Windows: Throwing Exceptions from Fibers in D2.059: Access Violation

Sean Cavanaugh WorksOnMyMachine at gmail.com
Thu Apr 19 21:37:21 PDT 2012


On 4/19/2012 10:00 PM, Jameson Ernst wrote:
> On Thursday, 19 April 2012 at 00:07:45 UTC, Sean Kelly wrote:
>> On Apr 18, 2012, at 4:06 PM, Andrew Lauritzen wrote:
>>
>>> I'm still interested in if anyone has any suggested workarounds or
>>> experience using Win32 fibers in D2 as well.
>>
>> The x32 Windows code should be pretty well tested. If this is using
>> the x64 code though, that's all quite new. I'll give this a try when I
>> find some time, but can't suggest a workaround offhand. It almost
>> sounds alignment-related, which could be tricky.
>
> Been following D for a while now, and fibers right in the std lib are a
> huge draw for me. I'm not an expert on them, but on the topic of x64
> fibers, I have some exposure to them trying to contribute x64 windows
> support to bsnes, which uses its own home-grown fiber/coroutine system.
>
> Out of curiosity I took a look at the D fiber context code, and noticed
> that the x64 windows version doesn't seem to save the XMM6-15 registers
> (unless I missed it), which is something I forgot to do also. MSDN
> indicates that they are nonvolatile, which could potentially cause
> problems for FP heavy code on x64 windows.
>
> Not sure if I should file a bug for this, as I haven't tried an x64
> windows fiber in D yet to make sure it's actually a problem first.

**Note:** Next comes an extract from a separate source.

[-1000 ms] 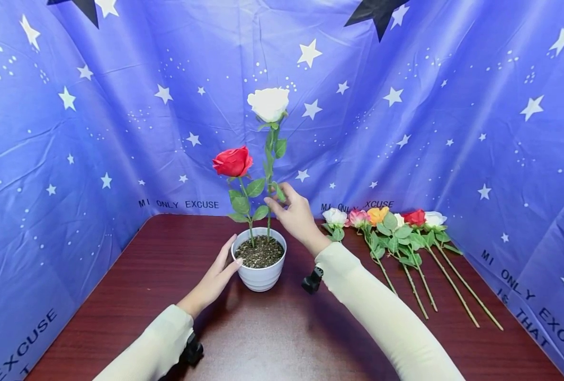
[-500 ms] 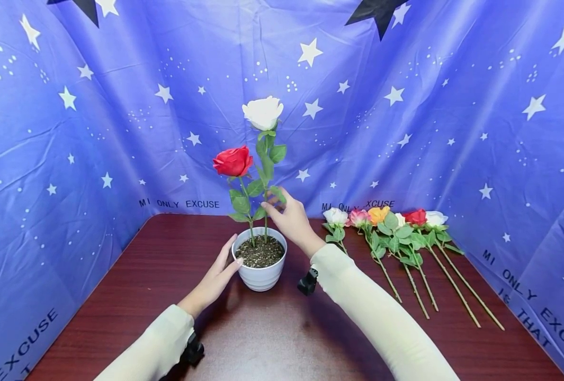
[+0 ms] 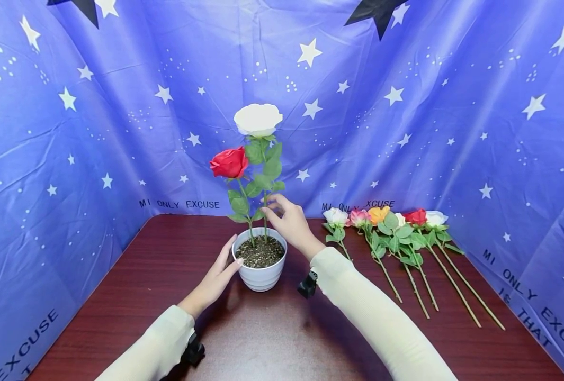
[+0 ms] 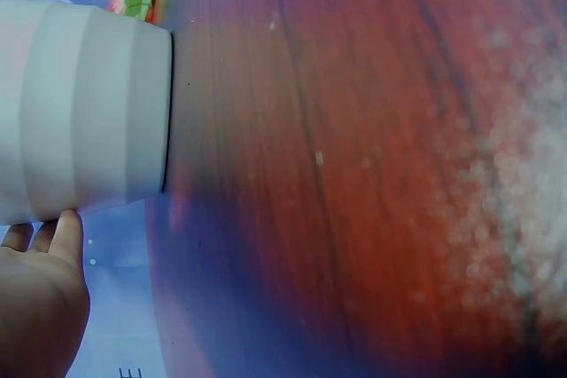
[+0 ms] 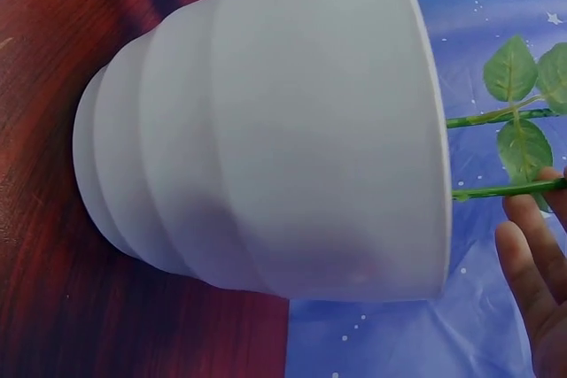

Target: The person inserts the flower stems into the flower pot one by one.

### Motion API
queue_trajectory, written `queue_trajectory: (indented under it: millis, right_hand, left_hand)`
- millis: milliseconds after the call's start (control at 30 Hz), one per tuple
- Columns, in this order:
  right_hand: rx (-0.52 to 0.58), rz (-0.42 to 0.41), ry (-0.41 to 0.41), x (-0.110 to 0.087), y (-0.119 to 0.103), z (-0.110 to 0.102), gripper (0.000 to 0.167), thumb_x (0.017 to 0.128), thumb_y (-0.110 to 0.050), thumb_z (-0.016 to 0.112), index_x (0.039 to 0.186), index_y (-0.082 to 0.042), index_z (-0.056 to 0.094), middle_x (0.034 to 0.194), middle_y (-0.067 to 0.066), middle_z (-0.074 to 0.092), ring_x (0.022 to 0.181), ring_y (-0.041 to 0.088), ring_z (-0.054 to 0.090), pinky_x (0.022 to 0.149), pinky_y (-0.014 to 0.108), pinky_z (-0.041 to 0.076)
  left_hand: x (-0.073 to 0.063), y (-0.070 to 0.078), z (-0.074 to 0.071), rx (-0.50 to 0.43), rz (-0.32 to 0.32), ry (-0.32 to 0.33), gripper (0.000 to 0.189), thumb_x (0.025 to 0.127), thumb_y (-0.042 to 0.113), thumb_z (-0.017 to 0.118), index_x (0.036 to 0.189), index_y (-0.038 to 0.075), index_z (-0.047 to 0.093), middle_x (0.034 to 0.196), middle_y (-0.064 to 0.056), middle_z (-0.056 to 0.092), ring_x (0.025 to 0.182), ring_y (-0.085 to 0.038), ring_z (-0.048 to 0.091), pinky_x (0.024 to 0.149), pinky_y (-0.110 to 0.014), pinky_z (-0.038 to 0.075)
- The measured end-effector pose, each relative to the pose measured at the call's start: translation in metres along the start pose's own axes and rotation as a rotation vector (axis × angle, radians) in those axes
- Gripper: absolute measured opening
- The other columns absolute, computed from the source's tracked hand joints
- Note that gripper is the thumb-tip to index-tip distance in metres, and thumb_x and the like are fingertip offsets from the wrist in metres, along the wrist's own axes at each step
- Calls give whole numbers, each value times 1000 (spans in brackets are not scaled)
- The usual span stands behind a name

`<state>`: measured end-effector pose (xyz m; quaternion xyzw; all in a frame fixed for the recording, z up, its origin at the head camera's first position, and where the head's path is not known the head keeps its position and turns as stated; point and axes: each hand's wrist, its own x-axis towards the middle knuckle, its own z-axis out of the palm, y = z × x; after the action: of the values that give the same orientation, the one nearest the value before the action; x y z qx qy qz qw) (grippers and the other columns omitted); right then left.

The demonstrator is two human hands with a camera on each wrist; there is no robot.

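A white rose (image 3: 258, 120) stands upright in a ribbed white flowerpot (image 3: 260, 278), its stem down in the soil (image 3: 261, 253). To its left is a shorter red rose (image 3: 229, 162), planted in the same pot. My left hand (image 3: 217, 278) lies against the pot's left side, fingers extended and thumb by the rim; the left wrist view shows straight fingers (image 4: 66, 235) touching the wall. Above the rim my right hand (image 3: 288, 219) holds the white rose's stem (image 5: 496, 190) between thumb and fingers, below most of its leaves.
Several loose roses lie on the right of the dark red wooden table (image 3: 158, 270), among them an orange rose (image 3: 378, 215) and a red rose (image 3: 414, 217). Blue star-printed cloth (image 3: 205, 63) encloses the table at the back and sides.
The white rose has come lower and a little left, and its bloom and leaves have turned. My right hand has moved slightly down its stem. The left hand stays at the pot.
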<state>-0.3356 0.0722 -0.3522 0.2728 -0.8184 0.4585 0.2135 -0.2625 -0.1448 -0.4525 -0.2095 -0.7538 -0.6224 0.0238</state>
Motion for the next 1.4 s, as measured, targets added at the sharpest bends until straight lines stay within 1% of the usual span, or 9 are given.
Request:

Fibers seem like a last resort to me.  They are fairly difficult to make 
bulletproof due to the thread local storage issues and a few other 
problems with context switches.  Win7 scheduling and management of real 
threads is a lot better than in previous versions, and in x64 mode there 
is also user mode scheduling (UMS) system and the library built on top 
of it (ConcRT), which gets you almost all of the benefits of fibers but 
you get to use 'real' threads, plus the added bonus of being able to 
switch to another thread when you stall on a page fault or block on a 
kernel object (something fiber's can't do).